• **Data block**:

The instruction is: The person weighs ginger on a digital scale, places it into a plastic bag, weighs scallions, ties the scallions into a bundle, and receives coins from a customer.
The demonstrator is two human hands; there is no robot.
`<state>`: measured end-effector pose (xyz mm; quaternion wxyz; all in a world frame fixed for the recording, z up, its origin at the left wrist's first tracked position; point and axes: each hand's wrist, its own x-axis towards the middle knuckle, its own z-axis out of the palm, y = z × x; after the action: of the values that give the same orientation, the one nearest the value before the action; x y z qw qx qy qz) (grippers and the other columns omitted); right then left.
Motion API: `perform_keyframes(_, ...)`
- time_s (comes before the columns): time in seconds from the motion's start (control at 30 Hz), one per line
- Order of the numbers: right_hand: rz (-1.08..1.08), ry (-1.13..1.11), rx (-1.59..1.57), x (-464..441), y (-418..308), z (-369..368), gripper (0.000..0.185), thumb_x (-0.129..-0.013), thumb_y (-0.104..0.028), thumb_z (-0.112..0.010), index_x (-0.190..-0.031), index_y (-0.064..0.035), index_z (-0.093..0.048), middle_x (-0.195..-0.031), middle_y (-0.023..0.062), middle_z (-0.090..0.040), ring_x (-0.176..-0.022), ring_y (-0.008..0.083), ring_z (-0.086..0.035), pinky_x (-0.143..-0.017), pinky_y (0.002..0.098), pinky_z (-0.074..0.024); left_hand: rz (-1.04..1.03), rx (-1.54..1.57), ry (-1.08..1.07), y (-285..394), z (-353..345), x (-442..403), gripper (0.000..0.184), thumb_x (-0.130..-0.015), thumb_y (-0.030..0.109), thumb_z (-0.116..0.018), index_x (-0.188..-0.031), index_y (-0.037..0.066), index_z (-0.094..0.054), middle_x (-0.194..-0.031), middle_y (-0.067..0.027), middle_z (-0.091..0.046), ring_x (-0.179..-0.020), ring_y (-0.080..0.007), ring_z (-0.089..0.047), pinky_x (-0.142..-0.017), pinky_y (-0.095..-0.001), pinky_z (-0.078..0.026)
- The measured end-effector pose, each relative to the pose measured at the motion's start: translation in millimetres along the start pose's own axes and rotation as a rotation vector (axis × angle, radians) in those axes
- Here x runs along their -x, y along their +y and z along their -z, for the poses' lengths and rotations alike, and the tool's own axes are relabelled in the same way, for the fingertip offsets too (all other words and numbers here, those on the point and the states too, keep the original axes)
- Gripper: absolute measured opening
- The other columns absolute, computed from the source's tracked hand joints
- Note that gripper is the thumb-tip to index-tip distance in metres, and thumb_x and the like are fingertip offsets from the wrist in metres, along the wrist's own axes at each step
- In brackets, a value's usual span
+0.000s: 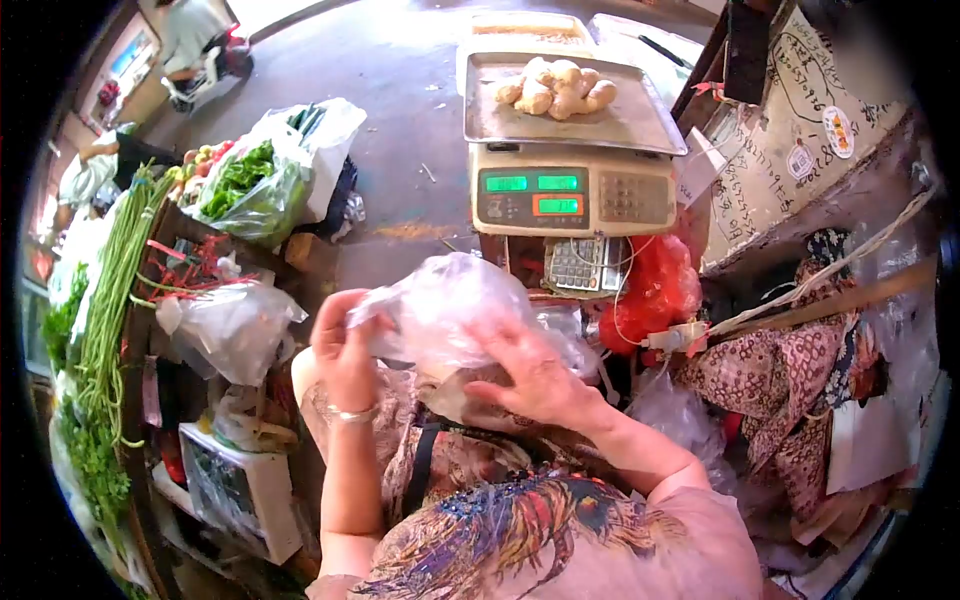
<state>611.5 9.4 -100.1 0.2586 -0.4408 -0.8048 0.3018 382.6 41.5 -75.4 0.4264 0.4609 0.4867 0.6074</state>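
Note:
A thin, crumpled translucent plastic bag [455, 290] is held above my lap. My left hand [348, 345] pinches the bag's left edge, its fingers curled against the plastic. My right hand [530, 375] lies against the bag's lower right side with the fingers spread; whether it grips the plastic I cannot make out. Beyond the bag stands a digital weighing scale [575, 190] with lit green displays. On its metal pan [500, 125] rests a knobbly piece of ginger [558, 88].
A calculator [580, 267] sits below the scale beside a red plastic bag [655, 285]. To the left are long beans [110, 300], bagged greens [250, 185] and a white plastic bag [235, 325]. A cardboard sheet with handwriting [790, 130] stands at right. A person on a scooter [200, 55] is far off.

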Motion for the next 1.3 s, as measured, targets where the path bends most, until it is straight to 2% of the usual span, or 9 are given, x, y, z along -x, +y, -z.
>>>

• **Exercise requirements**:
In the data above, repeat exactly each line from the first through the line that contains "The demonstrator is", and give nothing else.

• **Exercise response**:
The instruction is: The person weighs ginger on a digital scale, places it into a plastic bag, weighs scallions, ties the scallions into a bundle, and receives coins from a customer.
The demonstrator is two human hands; there is no robot.

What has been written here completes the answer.